*** Opening DATA SECTION ***

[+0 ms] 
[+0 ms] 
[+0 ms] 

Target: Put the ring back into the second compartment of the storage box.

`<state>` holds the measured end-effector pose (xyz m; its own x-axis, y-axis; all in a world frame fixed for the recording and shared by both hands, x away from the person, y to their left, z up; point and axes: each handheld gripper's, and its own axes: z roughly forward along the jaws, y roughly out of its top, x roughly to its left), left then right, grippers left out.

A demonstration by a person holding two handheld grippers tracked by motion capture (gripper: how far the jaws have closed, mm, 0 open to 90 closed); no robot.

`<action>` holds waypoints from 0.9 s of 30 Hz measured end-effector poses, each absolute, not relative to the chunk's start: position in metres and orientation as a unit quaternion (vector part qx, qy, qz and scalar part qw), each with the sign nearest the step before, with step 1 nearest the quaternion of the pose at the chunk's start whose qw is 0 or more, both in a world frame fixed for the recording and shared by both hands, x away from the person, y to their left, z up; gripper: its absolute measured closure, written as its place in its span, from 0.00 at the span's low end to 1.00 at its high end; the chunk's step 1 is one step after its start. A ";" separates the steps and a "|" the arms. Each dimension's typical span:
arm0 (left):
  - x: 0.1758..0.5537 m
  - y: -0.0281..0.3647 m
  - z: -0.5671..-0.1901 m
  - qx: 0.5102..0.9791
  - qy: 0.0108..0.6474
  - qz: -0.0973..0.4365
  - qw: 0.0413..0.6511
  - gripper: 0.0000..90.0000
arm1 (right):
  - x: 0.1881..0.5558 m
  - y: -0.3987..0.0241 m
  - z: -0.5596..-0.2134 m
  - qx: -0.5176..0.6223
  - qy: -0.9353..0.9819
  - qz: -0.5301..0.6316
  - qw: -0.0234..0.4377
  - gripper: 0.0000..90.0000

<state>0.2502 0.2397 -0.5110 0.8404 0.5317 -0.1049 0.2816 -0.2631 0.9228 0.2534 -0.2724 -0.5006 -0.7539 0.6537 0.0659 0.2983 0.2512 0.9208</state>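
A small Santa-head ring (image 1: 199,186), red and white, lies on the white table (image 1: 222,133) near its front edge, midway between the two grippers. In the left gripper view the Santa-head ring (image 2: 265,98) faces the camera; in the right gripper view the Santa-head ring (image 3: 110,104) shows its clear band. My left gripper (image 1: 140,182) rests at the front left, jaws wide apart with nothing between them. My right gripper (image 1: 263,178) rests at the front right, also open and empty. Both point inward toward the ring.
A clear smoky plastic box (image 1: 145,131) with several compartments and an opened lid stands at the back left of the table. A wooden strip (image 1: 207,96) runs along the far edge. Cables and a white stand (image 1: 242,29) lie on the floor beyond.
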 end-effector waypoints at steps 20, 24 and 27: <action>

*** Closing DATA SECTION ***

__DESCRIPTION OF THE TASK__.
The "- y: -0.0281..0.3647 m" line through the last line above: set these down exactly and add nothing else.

__PROBLEM SOLUTION__.
  - y: -0.0281..0.3647 m
  - z: -0.5671..-0.1901 m
  - qx: 0.5102..0.9791
  - qy: 0.0108..0.6474
  - qz: -0.0973..0.4365
  - qw: 0.0413..0.6511
  - gripper: 0.0000..90.0000
arm1 (right):
  - x: 0.1881..0.5558 m
  - y: -0.3987..0.0241 m
  - z: -0.5596..-0.2134 m
  - qx: -0.5176..0.6223
  - qy: -0.9353..0.9819
  - qz: -0.5301..0.6316
  - qw: -0.0234..0.4377
  - gripper: 0.0000..90.0000

<state>0.2502 0.2397 -0.5110 0.8404 0.5317 -0.1049 0.2816 -0.2631 0.9228 0.2534 -0.2724 -0.5006 -0.7539 0.6537 0.0659 0.2983 0.2512 0.9208</state>
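A small Santa-head ring (image 1: 199,186), red and white, lies on the white table (image 1: 222,133) near its front edge, midway between the two grippers. In the left gripper view the Santa-head ring (image 2: 265,98) faces the camera; in the right gripper view the Santa-head ring (image 3: 110,104) shows its clear band. My left gripper (image 1: 140,182) rests at the front left, jaws wide apart with nothing between them. My right gripper (image 1: 263,178) rests at the front right, also open and empty. Both point inward toward the ring.
A clear smoky plastic box (image 1: 145,131) with several compartments and an opened lid stands at the back left of the table. A wooden strip (image 1: 207,96) runs along the far edge. Cables and a white stand (image 1: 242,29) lie on the floor beyond.
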 end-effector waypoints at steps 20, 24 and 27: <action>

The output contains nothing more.